* **WHAT YOU NEED TO DO**:
Everything from the line with "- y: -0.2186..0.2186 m" to the line with "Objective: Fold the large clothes" in the listing below, both lines included, needs to be copied exactly, apart from the pictures.

* **MATERIAL FOR THIS EXERCISE**:
------------------------------------------------

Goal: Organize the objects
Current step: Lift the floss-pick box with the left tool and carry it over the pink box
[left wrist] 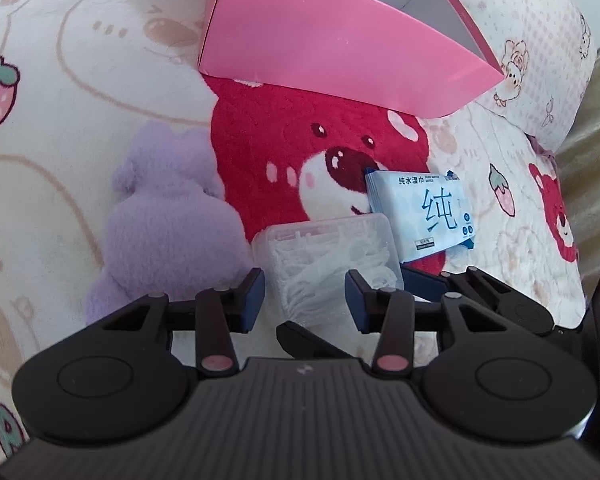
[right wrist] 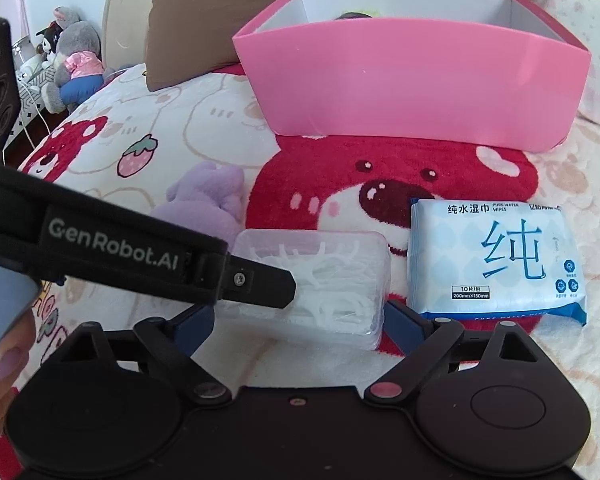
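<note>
Clear plastic floss-pick box [right wrist: 312, 280] lies on the bear-print blanket [left wrist: 80, 100] before the open pink cardboard box [right wrist: 412, 84], left gripper [left wrist: 306, 292] pinching it, right gripper [right wrist: 300, 320] spread wide alongside, probably for a handover.

A bed [right wrist: 204, 128] with a bear-print blanket carries a pink box [right wrist: 412, 80], purple plush [right wrist: 212, 200], floss-pick case [right wrist: 332, 280] and wipes pack [right wrist: 496, 256].
</note>
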A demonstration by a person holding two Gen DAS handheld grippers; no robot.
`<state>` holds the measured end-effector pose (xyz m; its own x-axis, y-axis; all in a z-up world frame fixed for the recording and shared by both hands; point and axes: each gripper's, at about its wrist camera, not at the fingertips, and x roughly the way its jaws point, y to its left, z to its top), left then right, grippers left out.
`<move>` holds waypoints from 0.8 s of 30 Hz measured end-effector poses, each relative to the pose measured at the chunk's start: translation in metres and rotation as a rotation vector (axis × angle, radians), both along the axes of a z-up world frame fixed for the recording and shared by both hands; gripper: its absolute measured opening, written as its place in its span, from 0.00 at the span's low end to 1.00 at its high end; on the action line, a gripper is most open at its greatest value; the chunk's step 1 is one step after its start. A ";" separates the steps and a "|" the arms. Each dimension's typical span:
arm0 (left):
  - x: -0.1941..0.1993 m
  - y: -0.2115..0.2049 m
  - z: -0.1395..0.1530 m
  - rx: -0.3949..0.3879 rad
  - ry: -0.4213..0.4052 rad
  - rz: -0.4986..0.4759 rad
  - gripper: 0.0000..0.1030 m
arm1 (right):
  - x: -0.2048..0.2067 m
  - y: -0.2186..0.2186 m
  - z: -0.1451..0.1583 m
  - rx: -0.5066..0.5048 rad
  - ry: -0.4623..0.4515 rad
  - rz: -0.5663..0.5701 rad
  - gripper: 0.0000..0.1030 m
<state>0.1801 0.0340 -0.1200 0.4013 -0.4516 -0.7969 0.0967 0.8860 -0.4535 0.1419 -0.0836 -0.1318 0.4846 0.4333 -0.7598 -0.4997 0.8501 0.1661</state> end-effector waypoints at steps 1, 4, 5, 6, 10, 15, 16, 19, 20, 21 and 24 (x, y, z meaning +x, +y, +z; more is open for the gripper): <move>-0.002 -0.001 0.002 0.003 -0.002 0.003 0.41 | -0.003 0.002 0.002 -0.013 -0.016 0.002 0.90; -0.008 -0.002 0.012 0.014 -0.011 0.005 0.41 | -0.010 0.003 0.011 -0.021 -0.040 0.007 0.90; -0.009 -0.001 0.016 0.009 -0.013 0.006 0.41 | -0.011 0.002 0.014 -0.015 -0.041 0.003 0.90; -0.011 0.000 0.019 0.003 -0.013 0.004 0.41 | -0.013 0.000 0.018 -0.011 -0.044 0.001 0.90; -0.018 0.000 0.039 -0.003 -0.030 -0.006 0.41 | -0.024 -0.002 0.037 -0.020 -0.076 0.005 0.90; -0.023 -0.003 0.068 -0.004 -0.082 -0.024 0.41 | -0.028 -0.010 0.063 -0.025 -0.095 -0.005 0.83; -0.022 -0.004 0.073 -0.015 -0.087 -0.033 0.41 | -0.027 -0.012 0.067 -0.029 -0.108 -0.010 0.83; -0.021 -0.007 0.084 -0.012 -0.109 -0.042 0.41 | -0.020 -0.020 0.080 -0.005 -0.103 -0.034 0.76; -0.020 -0.008 0.087 -0.008 -0.114 -0.043 0.41 | -0.019 -0.022 0.085 0.000 -0.115 -0.033 0.74; -0.020 -0.009 0.089 -0.013 -0.113 -0.043 0.41 | -0.018 -0.024 0.090 0.002 -0.130 -0.036 0.74; -0.018 -0.010 0.098 -0.021 -0.133 -0.030 0.41 | -0.016 -0.027 0.102 0.008 -0.143 -0.036 0.72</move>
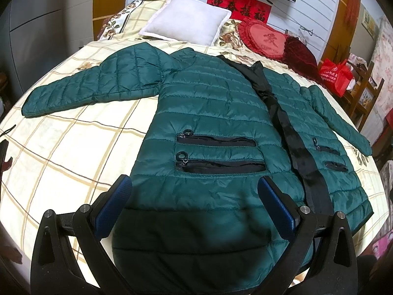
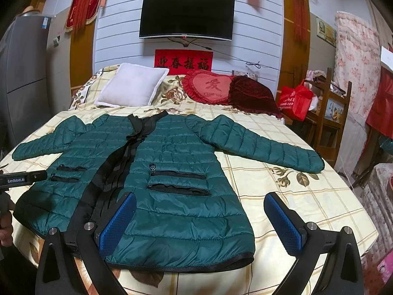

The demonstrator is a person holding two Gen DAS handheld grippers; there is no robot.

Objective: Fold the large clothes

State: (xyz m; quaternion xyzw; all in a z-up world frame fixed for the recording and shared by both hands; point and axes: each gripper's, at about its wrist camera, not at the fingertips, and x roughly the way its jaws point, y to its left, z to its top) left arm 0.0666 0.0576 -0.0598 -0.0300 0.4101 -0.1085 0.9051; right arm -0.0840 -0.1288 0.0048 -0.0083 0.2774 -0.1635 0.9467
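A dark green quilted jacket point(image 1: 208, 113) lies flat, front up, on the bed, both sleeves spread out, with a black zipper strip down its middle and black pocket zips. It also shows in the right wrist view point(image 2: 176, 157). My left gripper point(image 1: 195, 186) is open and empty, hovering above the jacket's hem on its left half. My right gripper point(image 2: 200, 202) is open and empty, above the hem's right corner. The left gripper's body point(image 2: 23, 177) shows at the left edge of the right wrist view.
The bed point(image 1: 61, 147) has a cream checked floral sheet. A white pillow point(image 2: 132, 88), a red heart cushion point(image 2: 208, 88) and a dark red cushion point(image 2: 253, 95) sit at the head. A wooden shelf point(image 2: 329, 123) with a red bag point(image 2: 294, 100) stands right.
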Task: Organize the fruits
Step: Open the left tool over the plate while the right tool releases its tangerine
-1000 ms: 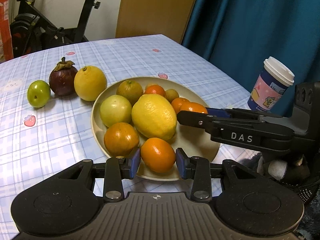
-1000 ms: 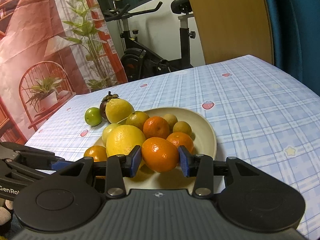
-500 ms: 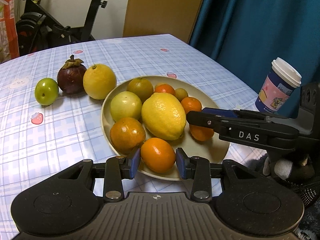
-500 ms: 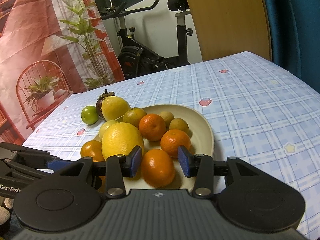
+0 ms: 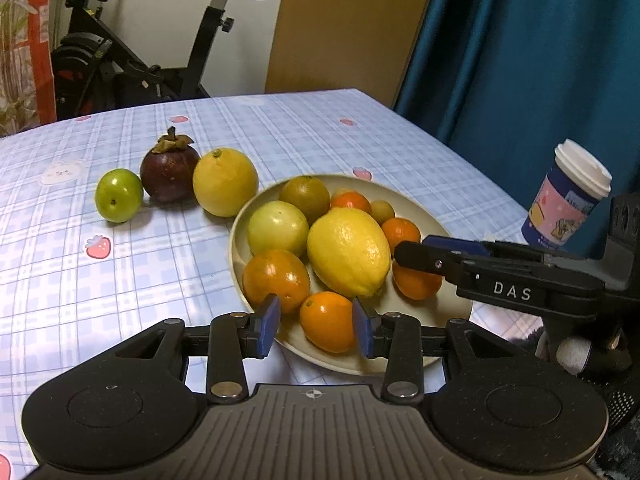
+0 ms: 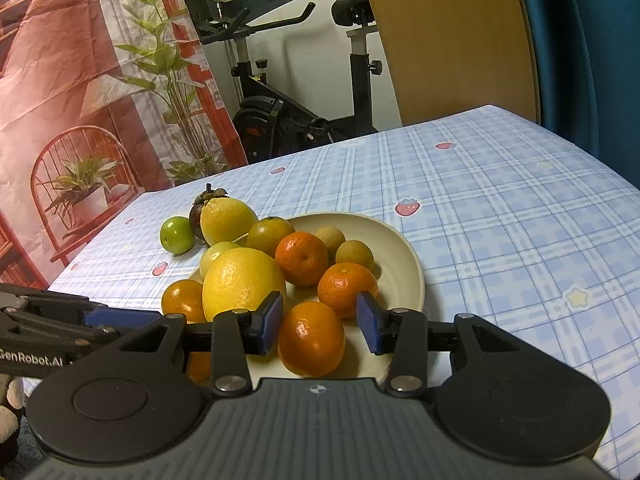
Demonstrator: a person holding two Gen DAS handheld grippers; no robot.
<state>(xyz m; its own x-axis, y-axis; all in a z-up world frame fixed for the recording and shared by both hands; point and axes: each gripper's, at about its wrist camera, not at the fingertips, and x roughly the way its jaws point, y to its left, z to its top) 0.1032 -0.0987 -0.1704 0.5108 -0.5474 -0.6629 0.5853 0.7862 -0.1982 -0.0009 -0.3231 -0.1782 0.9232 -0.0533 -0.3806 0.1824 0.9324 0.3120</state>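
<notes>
My left gripper (image 5: 316, 324) and right gripper (image 6: 320, 322) both stand open over the near rim of the beige plate (image 6: 408, 280), each with an orange mandarin lying loose on the plate between its blue pads, touched by neither. The plate holds the big lemon (image 5: 348, 252) among smaller fruits. 3 fruits sit on the checked tablecloth (image 5: 140, 264) beside it: green plum (image 5: 119, 195), mangosteen (image 5: 169, 172), yellow citrus (image 5: 225, 181).

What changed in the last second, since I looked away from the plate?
The right gripper let go of its orange, which dropped onto the plate and now lies clear of the fingers. The left gripper, the lemon and the cup stayed put.
</notes>
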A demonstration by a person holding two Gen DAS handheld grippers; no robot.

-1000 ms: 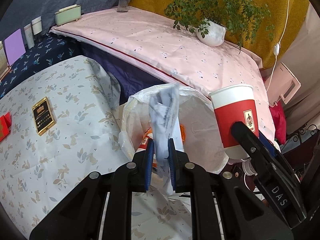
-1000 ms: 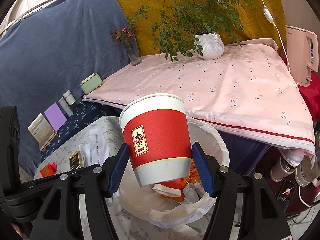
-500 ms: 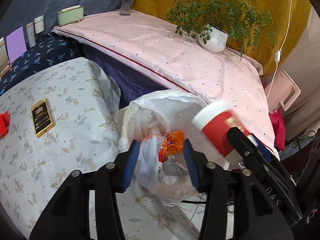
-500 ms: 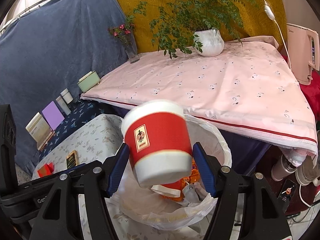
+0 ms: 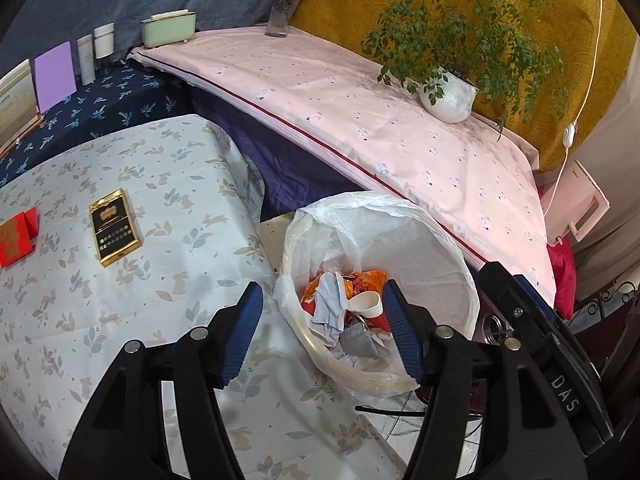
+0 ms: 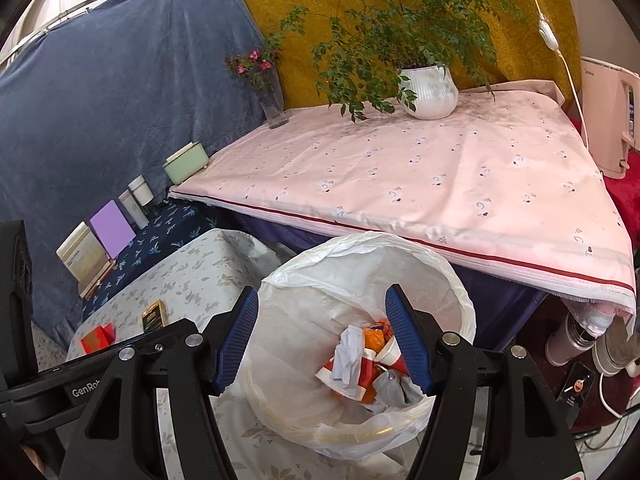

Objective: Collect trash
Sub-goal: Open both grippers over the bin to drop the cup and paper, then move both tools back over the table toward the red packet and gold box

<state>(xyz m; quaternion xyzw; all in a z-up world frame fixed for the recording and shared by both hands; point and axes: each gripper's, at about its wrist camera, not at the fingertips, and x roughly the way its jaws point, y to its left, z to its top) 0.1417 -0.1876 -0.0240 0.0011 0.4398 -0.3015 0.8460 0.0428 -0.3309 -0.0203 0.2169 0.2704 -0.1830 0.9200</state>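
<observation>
Both my tools sit over the bin (image 5: pixel 460 280), pointing down into it. Left tool (image 5: pixel 320 332): jaws apart and opening, nothing between the pads; through the gap I only see the bin's contents below. Right tool (image 6: pixel 320 340): jaws spread wide, nothing in them either; in the left view its black body sits at the bin's right edge.

Bin is lined with a white plastic bag (image 6: pixel 420 264), rim folded over. It stands beside the edge of the tabletop (image 5: pixel 180 168) with the leaf-print cloth, in front of the pink-covered surface (image 6: pixel 440 184).

Trash is in the bin, at the bottom: crumpled white paper (image 6: pixel 346 354), orange wrapper (image 6: pixel 374 336), red-and-white paper cup (image 5: pixel 366 304) on its side, a grey crumpled piece (image 6: pixel 394 388). All piled together, touching.

On the tabletop, well apart from the bin: black-and-gold pack (image 5: pixel 114 226) lying flat, red box (image 5: pixel 16 236) near it at the left edge.

Background: white pot with a green plant (image 6: pixel 430 90) and a glass vase with pink flowers (image 6: pixel 272 96) on the pink cover, pale green box (image 6: pixel 186 162) at its corner. Purple card (image 5: pixel 54 76) and small white bottles (image 5: pixel 94 54) stand on the dark blue print cloth behind the tabletop. A white cable (image 6: pixel 560 64) hangs down the yellow backdrop.
</observation>
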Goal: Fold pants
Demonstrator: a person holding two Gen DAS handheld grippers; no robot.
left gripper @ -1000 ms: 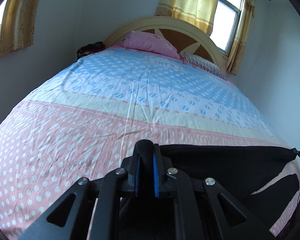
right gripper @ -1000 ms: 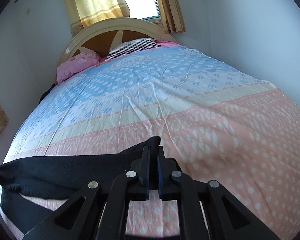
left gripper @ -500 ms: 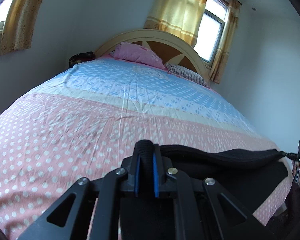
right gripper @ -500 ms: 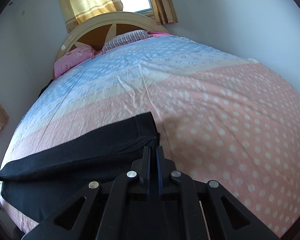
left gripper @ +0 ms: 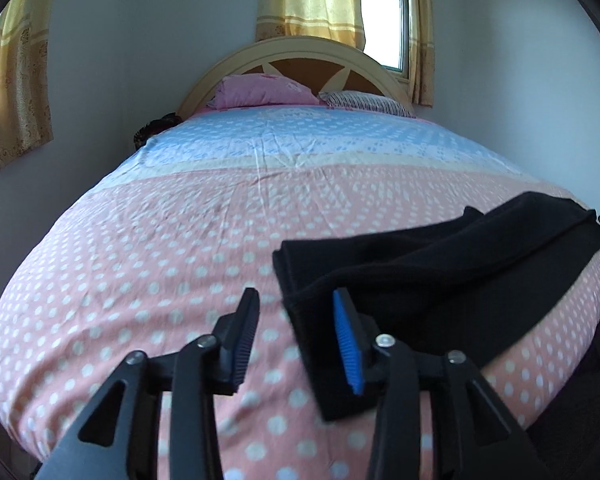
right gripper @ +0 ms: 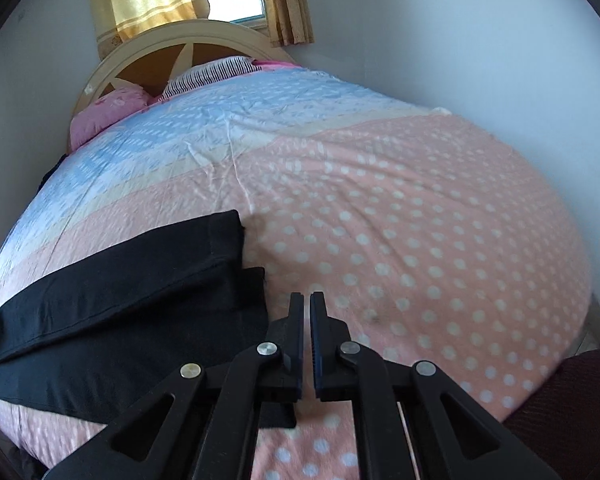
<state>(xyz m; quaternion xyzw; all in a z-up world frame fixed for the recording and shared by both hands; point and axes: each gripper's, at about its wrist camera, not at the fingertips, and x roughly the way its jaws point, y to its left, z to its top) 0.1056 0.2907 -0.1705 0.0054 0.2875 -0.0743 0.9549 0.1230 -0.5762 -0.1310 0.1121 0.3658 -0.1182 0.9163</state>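
Dotted pink bedspread (left gripper: pixel 148 280) under black pants (left gripper: pixel 440 280), seemingly folded.

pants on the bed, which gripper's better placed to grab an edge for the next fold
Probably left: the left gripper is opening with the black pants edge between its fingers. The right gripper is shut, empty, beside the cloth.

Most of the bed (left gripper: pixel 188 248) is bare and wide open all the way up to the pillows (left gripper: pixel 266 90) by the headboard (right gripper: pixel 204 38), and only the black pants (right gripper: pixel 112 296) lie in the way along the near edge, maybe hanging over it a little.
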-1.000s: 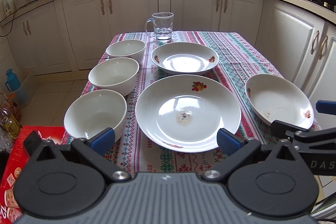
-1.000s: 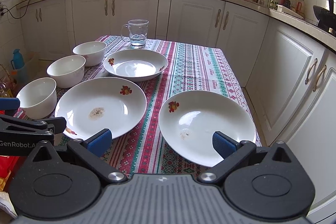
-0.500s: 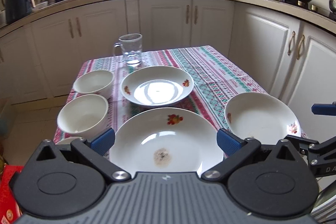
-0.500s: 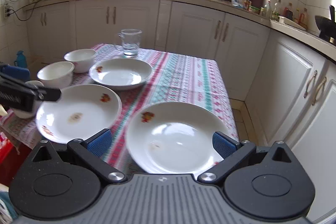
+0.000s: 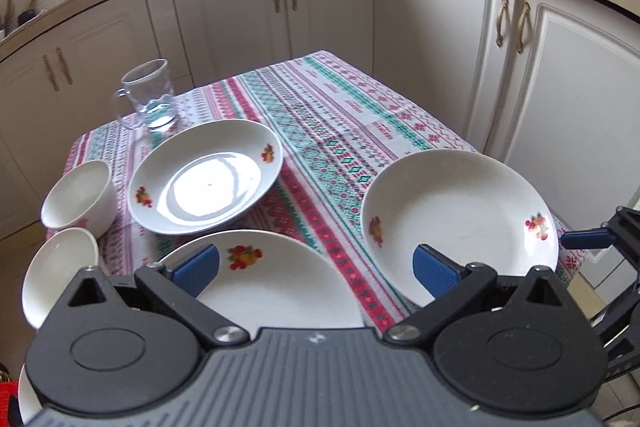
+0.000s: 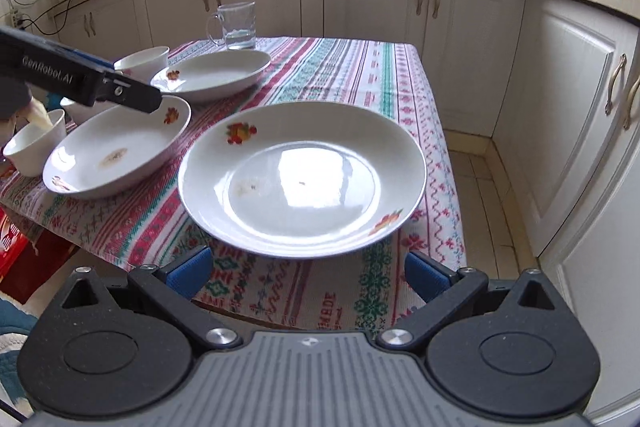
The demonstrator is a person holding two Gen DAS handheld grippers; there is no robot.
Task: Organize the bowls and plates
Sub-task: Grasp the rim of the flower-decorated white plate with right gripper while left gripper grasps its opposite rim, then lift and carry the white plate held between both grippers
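approach step, nothing gathered yet: right tongs wide open and empty just short of near-right plate on tabletop, left tongs likewise over near-left plate; next probably closing on a rim.

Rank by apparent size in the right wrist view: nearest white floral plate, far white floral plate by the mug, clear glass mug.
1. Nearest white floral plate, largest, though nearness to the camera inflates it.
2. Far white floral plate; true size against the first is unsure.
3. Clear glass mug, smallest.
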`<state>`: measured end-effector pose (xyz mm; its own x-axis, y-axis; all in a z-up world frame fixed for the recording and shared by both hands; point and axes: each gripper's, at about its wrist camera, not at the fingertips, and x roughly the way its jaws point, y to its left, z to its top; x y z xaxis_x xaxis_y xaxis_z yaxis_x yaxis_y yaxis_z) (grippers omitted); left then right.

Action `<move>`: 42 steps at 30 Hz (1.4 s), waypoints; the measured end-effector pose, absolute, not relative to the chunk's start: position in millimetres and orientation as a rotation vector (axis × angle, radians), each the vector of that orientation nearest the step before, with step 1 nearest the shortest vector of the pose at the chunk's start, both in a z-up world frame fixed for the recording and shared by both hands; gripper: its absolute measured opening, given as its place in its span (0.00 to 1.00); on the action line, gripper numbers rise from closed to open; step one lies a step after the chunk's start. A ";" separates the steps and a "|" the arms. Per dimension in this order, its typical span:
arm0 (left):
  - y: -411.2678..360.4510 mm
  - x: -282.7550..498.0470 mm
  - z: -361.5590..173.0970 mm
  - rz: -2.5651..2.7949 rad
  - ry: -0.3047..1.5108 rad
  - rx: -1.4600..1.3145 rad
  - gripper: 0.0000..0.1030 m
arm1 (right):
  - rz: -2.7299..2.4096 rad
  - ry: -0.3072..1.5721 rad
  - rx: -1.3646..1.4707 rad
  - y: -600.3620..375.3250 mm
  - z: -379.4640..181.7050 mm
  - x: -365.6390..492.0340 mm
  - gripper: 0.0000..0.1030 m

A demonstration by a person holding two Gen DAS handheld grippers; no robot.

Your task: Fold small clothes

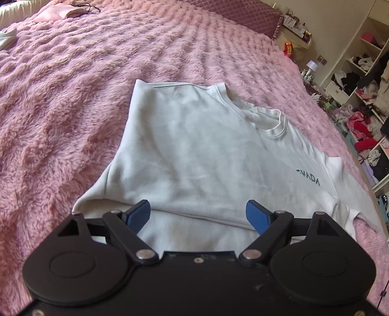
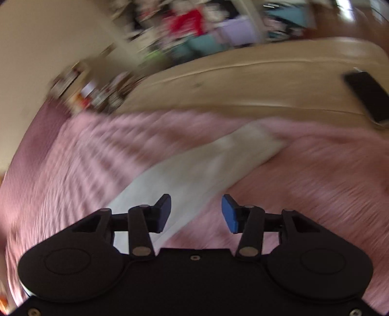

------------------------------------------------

* **TASK RESPONSE**:
  - y: -0.2186..0.2186 m
  - z: -0.1451..0.1583 m
  - rx: -0.5066..0.5048 rad
  - ry: -0.4623..0.4515 rad
  - rz: -0.5663..0.5701 rad
  - gripper: 0.0000..0.1030 m
<state>0.1801 0.0340 -0.1200 0.4013 -0.4516 -0.7969 0.0967 0.8860 -0.4535 0.1419 -0.0836 -0.1318 0.4846 0.4333 -0.7598 -0.4997 0.8501 0.1661</state> end-effector waypoints at steps 1, 4, 5, 6, 10, 15, 16, 19, 20, 21 and 24 (x, y, z meaning +x, +y, +z; more is open for the gripper): <move>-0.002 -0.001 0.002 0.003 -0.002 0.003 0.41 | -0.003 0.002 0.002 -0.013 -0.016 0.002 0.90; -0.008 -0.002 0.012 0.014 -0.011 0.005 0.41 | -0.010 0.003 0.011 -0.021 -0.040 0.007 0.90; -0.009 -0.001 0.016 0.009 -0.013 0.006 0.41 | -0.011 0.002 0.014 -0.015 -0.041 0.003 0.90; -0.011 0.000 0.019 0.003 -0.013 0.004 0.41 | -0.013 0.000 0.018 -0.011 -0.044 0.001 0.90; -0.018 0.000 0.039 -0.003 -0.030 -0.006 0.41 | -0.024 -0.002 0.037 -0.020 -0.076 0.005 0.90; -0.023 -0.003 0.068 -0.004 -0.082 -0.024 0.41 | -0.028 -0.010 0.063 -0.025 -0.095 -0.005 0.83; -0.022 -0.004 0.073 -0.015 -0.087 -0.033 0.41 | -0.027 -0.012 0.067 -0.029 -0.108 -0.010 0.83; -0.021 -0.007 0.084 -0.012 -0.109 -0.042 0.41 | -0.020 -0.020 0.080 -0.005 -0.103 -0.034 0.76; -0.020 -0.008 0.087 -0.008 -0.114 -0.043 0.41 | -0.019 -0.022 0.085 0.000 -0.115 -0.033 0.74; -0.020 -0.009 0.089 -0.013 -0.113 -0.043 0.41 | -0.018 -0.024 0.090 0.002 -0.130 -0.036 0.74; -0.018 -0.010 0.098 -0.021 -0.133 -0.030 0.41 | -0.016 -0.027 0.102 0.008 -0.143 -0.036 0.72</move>

The demonstrator is a person holding two Gen DAS handheld grippers; there is no robot.

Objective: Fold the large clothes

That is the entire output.